Task requirements. Only one stretch of the data below is wanted: the lines from the one with "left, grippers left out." through the one with "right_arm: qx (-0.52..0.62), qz", repeated exactly.

Recorded information.
- - - - -

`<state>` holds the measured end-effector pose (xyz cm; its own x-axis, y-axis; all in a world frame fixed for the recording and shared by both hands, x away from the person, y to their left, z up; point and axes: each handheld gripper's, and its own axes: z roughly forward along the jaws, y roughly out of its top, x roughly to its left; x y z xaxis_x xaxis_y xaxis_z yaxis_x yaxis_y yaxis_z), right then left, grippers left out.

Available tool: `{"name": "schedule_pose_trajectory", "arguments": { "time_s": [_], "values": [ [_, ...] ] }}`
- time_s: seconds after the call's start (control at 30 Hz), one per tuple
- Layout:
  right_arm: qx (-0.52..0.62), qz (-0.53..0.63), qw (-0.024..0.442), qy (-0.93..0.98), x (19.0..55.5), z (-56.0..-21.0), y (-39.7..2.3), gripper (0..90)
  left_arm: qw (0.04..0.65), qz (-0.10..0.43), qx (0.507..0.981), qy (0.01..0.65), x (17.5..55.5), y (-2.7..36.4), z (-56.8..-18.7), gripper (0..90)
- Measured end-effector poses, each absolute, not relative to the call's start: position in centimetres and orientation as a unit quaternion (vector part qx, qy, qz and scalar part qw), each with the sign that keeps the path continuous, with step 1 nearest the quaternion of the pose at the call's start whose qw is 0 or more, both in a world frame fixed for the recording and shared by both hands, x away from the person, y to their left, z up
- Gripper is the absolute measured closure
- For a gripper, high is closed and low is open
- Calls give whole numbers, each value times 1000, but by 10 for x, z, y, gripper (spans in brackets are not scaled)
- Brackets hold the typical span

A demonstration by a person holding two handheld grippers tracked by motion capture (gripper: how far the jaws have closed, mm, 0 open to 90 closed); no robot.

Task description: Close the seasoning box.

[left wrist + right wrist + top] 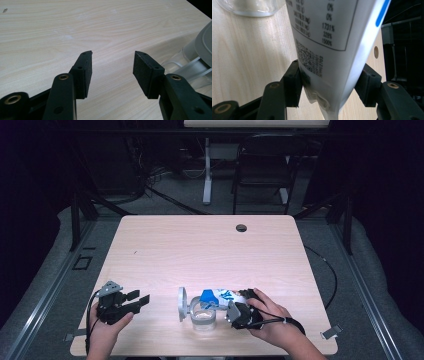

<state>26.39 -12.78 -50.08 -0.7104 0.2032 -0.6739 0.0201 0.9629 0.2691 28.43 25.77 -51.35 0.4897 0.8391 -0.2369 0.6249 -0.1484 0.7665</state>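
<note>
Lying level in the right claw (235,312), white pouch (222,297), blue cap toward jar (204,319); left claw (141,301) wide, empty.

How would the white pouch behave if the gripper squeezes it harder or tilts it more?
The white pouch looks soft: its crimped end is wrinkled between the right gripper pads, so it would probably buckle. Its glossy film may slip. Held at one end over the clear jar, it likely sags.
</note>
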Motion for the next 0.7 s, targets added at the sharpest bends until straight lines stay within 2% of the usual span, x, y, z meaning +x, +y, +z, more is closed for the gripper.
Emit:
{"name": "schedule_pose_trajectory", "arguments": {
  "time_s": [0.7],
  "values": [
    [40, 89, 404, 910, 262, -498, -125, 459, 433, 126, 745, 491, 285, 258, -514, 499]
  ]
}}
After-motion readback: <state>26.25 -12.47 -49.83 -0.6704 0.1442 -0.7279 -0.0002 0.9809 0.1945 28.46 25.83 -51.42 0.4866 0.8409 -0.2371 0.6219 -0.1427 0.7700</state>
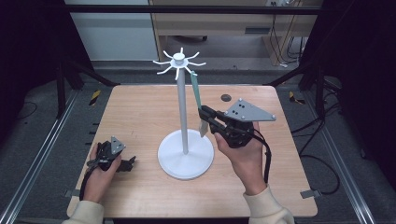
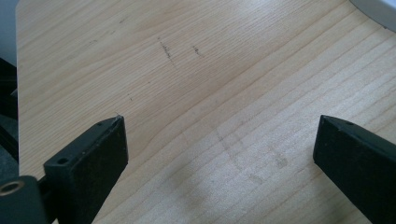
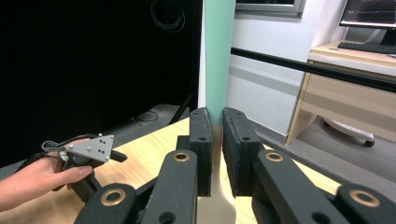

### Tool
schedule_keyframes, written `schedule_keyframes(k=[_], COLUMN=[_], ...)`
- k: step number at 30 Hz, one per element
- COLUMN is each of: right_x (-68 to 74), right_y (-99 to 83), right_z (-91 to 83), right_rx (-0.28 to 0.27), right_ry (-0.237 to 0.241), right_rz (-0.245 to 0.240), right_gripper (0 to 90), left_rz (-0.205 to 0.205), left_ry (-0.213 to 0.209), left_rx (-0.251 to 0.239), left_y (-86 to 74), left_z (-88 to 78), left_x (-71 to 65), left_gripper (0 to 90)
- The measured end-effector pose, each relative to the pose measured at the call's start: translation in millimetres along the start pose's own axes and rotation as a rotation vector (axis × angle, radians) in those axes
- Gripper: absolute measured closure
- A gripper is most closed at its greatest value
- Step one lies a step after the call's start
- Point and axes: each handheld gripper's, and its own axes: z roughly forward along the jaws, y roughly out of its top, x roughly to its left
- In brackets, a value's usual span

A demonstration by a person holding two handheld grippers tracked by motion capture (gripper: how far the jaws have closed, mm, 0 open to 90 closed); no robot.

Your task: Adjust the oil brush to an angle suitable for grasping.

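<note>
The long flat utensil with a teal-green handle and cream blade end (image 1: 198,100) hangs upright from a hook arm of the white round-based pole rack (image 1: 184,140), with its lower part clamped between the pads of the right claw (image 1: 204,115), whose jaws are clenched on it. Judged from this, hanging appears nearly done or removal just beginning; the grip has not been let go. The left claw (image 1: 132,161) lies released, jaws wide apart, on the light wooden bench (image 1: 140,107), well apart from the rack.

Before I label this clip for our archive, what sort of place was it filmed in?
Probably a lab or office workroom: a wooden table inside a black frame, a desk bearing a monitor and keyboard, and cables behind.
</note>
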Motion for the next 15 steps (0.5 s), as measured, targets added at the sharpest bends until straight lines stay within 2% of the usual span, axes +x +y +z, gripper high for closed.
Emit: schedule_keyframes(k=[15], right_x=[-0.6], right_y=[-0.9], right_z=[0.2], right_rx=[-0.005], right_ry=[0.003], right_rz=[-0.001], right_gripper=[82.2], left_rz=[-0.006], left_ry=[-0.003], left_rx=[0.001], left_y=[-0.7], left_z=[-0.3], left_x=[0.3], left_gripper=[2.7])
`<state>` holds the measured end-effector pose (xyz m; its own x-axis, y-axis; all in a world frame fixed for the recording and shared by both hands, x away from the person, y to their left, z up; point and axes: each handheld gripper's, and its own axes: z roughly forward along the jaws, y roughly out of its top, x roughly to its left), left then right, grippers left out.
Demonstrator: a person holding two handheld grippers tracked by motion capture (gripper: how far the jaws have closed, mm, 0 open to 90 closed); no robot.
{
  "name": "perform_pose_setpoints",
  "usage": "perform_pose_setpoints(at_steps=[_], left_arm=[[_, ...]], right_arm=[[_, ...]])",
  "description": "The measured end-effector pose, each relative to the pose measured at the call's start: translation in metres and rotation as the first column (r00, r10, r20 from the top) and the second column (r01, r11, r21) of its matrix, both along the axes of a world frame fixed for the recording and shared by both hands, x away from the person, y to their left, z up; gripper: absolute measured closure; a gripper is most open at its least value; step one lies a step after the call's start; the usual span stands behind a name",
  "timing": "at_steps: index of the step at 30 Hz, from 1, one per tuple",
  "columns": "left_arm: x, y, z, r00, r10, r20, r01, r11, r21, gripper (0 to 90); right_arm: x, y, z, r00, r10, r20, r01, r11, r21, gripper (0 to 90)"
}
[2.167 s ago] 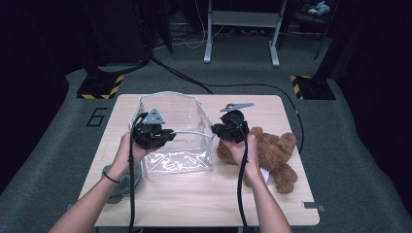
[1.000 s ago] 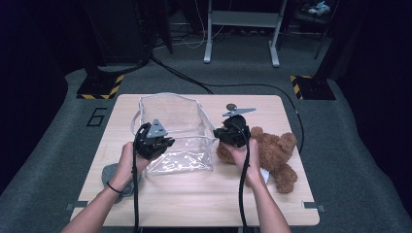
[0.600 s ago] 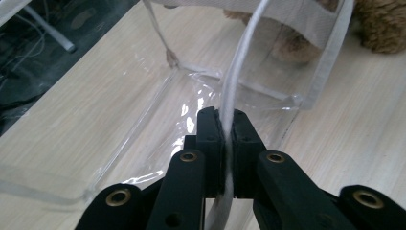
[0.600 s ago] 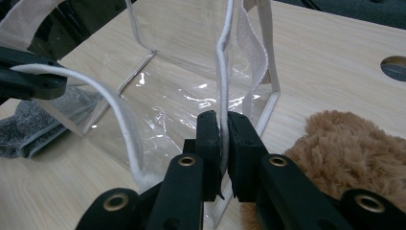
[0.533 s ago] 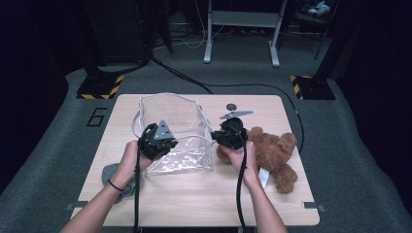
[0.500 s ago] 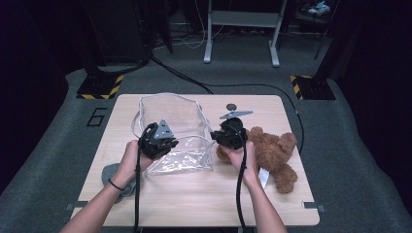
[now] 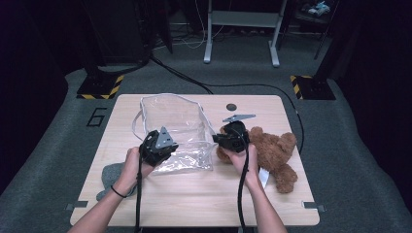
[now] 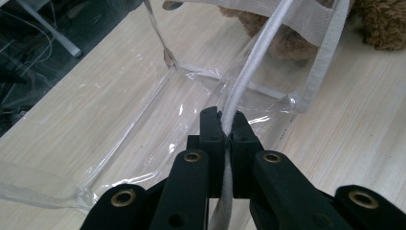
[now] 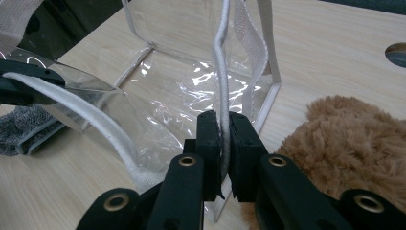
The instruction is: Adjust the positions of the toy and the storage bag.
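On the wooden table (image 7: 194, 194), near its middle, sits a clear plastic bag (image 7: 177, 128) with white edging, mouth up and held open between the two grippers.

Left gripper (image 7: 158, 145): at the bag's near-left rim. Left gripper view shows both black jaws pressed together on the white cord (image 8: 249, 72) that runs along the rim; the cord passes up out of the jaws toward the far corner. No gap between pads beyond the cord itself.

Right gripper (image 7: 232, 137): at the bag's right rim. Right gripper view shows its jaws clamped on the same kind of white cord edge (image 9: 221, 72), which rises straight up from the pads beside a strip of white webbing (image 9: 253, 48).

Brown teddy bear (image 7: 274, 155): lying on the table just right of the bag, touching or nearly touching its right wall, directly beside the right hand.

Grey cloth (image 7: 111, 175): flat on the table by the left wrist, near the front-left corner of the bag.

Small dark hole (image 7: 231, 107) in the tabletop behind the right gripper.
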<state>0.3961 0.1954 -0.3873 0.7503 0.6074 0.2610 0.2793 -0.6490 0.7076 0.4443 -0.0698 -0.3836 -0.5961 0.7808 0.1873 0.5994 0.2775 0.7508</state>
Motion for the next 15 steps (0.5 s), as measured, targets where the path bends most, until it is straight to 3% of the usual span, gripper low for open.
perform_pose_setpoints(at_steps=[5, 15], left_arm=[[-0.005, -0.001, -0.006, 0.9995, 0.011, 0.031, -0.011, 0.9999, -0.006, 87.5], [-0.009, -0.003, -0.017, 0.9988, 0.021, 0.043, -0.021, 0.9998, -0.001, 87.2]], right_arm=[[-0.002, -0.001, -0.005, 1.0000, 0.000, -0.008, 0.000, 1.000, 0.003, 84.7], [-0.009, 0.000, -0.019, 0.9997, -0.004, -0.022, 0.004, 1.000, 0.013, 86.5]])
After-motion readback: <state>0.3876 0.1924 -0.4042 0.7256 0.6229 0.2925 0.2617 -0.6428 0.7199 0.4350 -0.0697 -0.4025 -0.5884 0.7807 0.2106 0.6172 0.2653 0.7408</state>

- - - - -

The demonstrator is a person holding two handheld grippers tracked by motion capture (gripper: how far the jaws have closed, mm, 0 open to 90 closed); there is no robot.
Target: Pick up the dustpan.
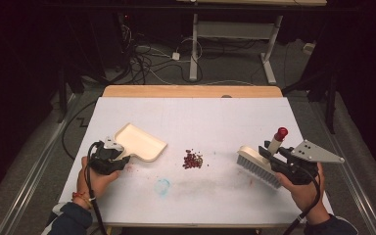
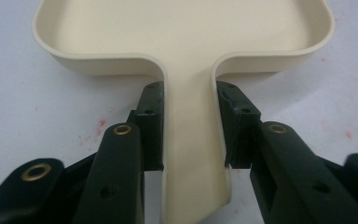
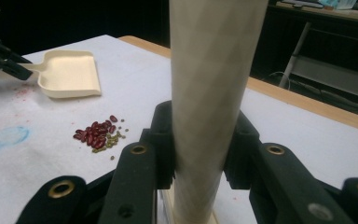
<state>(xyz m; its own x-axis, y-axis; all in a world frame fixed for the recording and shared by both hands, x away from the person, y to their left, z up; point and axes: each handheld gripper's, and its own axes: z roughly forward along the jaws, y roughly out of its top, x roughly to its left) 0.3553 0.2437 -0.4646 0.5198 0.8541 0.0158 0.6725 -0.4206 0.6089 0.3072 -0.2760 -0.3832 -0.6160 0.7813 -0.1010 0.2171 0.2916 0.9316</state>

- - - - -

Solution to the problem.
`<state>` holds the measured end-effector pose (xyz cm; its own x-axis, y-axis; all in a world frame fixed for the recording and shared by both hands, x away from the person, y to their left, z up; point and axes: each handheld gripper's, and its own axes: z roughly forward along the jaws, y roughly out of its top, x roughly to its left; x y z xaxis_x xaxis_y xaxis_z yaxis_x yaxis_y yaxis_z), right then left, grippers left out.

Available tool: `{"name": "schedule_pose_trajectory", "arguments": { "time_s": [_], "values": [ [_, ...] ] }}`
- time_s: seconds after the call's start (control at 30 Hz), one per tuple
- Layout:
  right_arm: qx (-0.52..0.62), qz (-0.53..0.63), qw (-0.024..0.442), qy (-0.93..0.98), x (19.0..55.5), z (-56.0..-21.0), y (-39.7..2.3), gripper (0..90)

What came before is the complete response.